What the task asks: One part of the entries below is wanted: the lines from the one containing "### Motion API" through the one containing "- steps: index". Write those out exactly and nothing else.

Records for processing:
--------------------
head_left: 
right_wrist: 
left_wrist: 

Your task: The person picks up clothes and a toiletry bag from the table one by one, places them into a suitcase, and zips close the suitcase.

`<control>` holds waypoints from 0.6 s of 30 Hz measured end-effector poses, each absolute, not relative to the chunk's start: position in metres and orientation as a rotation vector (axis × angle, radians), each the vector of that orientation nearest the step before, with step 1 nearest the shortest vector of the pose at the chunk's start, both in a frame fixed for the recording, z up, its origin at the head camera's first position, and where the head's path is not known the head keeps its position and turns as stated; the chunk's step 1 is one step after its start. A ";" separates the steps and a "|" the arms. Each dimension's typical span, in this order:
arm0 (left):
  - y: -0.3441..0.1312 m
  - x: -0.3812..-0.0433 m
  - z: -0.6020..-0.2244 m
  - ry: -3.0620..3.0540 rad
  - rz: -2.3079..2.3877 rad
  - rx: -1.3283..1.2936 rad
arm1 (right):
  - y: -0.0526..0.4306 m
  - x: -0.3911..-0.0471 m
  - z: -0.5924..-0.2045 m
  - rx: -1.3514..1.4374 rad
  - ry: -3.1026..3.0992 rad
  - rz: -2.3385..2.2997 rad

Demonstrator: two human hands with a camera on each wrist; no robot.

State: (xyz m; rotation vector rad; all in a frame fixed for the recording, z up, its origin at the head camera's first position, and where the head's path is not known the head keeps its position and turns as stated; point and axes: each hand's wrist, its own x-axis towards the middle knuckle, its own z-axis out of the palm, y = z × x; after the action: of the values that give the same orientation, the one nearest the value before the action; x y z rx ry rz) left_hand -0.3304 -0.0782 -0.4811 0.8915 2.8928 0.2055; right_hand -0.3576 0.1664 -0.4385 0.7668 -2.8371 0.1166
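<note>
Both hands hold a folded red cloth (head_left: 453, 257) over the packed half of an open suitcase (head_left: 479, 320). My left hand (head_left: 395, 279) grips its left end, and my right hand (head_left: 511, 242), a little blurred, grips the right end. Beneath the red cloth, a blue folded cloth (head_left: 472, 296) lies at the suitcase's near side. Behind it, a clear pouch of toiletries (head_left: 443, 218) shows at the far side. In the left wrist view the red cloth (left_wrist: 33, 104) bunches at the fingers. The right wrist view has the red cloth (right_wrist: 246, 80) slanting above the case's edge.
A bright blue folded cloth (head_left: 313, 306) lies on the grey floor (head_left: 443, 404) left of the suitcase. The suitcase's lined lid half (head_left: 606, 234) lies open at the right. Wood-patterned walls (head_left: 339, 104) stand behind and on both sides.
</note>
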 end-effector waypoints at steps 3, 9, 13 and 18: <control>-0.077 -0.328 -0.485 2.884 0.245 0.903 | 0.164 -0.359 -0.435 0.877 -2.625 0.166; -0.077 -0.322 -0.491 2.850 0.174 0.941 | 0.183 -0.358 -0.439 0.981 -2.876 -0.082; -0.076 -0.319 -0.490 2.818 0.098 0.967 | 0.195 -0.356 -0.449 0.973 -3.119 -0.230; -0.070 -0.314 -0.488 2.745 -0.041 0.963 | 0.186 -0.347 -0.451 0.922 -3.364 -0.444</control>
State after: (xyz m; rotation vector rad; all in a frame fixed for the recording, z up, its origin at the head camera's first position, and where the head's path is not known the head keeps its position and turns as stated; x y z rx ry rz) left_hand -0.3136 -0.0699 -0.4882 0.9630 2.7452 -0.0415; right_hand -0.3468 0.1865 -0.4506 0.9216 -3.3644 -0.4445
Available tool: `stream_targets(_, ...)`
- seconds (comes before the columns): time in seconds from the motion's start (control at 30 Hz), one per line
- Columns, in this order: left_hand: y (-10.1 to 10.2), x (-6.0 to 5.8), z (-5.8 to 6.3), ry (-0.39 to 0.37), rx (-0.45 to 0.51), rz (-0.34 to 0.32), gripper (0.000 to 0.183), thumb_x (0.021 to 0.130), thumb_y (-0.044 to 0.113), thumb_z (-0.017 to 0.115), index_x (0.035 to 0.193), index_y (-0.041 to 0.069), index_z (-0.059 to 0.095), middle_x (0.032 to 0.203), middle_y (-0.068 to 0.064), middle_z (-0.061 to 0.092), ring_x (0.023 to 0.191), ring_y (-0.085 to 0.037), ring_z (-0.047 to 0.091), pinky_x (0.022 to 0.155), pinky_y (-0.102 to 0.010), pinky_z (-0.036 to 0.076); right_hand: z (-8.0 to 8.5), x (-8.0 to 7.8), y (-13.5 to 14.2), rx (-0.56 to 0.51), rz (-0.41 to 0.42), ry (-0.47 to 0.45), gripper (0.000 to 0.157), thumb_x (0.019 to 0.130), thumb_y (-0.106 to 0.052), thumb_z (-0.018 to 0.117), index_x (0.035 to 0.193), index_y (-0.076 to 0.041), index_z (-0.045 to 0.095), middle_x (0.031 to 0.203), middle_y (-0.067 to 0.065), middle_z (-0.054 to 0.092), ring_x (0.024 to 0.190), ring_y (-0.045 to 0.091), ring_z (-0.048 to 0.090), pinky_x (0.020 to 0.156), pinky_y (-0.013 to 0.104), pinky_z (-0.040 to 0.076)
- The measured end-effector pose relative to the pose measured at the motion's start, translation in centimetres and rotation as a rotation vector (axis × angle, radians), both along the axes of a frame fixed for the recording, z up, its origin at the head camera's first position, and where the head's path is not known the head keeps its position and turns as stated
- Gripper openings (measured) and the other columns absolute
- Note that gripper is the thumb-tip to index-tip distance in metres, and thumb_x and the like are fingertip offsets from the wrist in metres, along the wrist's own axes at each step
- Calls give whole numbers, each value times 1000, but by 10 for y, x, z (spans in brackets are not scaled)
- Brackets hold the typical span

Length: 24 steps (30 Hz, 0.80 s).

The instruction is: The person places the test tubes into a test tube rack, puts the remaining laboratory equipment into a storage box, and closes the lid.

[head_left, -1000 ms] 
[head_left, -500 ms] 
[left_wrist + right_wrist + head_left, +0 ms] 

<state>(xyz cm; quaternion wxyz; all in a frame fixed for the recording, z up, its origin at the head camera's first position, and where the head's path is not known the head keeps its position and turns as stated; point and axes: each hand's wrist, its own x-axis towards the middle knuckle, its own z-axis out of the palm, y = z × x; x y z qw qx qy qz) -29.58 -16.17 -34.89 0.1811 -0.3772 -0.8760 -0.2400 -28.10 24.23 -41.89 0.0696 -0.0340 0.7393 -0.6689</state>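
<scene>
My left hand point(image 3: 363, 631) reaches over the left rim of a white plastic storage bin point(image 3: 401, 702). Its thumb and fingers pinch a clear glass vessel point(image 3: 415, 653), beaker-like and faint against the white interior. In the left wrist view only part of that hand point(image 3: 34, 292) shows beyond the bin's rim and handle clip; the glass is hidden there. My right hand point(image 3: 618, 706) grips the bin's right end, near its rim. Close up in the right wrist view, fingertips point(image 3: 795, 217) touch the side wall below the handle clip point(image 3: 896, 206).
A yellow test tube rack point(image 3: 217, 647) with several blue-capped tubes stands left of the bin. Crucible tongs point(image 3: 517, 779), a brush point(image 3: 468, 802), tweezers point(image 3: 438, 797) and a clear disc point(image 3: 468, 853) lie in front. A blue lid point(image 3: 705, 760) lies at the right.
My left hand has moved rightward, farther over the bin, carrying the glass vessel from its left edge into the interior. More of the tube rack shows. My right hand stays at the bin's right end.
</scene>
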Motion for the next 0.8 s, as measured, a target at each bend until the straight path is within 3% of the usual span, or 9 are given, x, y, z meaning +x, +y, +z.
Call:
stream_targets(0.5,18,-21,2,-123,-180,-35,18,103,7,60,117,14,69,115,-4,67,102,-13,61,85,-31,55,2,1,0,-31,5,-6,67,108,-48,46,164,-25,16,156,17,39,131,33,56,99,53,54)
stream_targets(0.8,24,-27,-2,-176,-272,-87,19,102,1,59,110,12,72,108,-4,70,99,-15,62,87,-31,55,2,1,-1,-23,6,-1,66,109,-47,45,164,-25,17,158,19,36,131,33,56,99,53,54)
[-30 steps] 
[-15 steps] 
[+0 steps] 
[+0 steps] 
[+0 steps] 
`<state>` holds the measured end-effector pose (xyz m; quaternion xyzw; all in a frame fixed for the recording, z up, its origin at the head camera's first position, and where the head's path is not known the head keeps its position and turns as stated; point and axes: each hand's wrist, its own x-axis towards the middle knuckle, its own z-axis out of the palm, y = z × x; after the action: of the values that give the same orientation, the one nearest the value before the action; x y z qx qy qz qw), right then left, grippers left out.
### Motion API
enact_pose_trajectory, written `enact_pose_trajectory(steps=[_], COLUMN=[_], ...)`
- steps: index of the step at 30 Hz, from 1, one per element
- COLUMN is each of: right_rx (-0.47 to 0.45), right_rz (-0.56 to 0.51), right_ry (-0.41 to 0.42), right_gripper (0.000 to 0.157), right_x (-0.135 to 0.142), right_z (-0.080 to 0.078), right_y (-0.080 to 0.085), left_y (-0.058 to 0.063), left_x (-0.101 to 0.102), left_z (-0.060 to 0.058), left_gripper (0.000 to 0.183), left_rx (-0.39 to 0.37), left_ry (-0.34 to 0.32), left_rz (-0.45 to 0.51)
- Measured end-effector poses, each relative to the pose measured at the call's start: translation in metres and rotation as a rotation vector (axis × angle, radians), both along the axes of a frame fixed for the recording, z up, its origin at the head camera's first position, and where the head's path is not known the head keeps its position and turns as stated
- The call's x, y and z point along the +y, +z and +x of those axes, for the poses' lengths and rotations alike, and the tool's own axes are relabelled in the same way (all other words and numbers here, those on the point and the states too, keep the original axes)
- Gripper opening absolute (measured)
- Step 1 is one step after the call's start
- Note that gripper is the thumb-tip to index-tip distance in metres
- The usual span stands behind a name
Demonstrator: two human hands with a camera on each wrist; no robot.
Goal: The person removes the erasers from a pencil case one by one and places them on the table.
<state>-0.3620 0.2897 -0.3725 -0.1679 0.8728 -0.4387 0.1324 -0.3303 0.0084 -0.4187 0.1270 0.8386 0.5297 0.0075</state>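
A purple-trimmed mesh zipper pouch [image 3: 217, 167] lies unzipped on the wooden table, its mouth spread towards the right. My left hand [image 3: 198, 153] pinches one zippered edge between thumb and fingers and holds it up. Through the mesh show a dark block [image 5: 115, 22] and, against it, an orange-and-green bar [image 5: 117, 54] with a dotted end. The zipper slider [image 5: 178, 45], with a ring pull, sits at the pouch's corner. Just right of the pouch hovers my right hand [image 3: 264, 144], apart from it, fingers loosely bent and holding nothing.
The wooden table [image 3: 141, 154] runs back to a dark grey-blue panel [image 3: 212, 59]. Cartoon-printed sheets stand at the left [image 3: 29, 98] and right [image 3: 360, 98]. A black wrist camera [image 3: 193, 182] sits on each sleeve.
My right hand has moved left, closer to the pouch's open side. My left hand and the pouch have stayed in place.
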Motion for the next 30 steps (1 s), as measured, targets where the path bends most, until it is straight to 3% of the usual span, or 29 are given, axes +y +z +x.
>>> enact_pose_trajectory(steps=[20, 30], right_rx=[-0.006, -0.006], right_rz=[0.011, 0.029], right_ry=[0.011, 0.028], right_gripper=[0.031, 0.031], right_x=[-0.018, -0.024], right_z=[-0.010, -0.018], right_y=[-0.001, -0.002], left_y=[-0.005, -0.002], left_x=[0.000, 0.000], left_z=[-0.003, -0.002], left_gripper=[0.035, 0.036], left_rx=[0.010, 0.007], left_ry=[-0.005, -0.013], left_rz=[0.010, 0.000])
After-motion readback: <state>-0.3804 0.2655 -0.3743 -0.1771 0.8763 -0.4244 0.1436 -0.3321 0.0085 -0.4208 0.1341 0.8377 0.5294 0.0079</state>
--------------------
Exercise output:
### Motion API
enact_pose_trajectory, written `enact_pose_trajectory(steps=[_], COLUMN=[_], ...)`
- steps: index of the step at 30 Hz, from 1, one per element

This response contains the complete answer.